Tokyo è tornata sotto quota mille nuovi contagi, fermandosi a 970. Tuttavia continua a essere preoccupante la situazione nella prefettura di Kanagawa, sottoposta anch'essa a stato d'emergenza, con 906 nuove infezioni. Le altre prefetture sotto stato d'emergenza sono Chiba (oggi 415 contagi) e Saitama (261).

Il governo - secondo la televisione pubblica NHK - potrebbe decidere domani la proclamazione dello stato d'emergenza anche nelle città di Osaka (374 contagi oggi) e Kyoto (108), oltre che nelle prefetture di Hyogo (161), Aichi (13), Ibaraki (70), Tochigi (83). Inoltre nella città di Fukuoka (199).

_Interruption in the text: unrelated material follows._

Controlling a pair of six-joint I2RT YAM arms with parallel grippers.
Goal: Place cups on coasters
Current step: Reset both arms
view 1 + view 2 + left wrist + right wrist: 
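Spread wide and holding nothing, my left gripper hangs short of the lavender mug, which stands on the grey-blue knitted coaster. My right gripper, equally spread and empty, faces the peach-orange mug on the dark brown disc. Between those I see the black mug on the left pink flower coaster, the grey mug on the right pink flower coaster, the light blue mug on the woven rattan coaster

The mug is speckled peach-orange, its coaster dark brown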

Il Giappone per tutto il 2020 ha gestito in maniera piuttosto efficiente la pandemia, grazie a una strategia incentrata sulla tempestiva individuazione dei cluster e il loro isolamento grazie al tracciamento retroattivo dei contatti. Questa capacità ha consentito di evitare lockdown duri e anche gli stati d'emergenza proclamati in primavera e questo in corso fino al 7 febbraio a Tokyo e prefetture limitrofe non prevedono misure vincolanti e multe.

Tutto è basato sull'adesione volontaria dei cittadini, delle attività commerciali e delle imprese. A queste ultime, in particolare è stato chiesto di destinare a telelavoro il 70 per cento dei loro organici.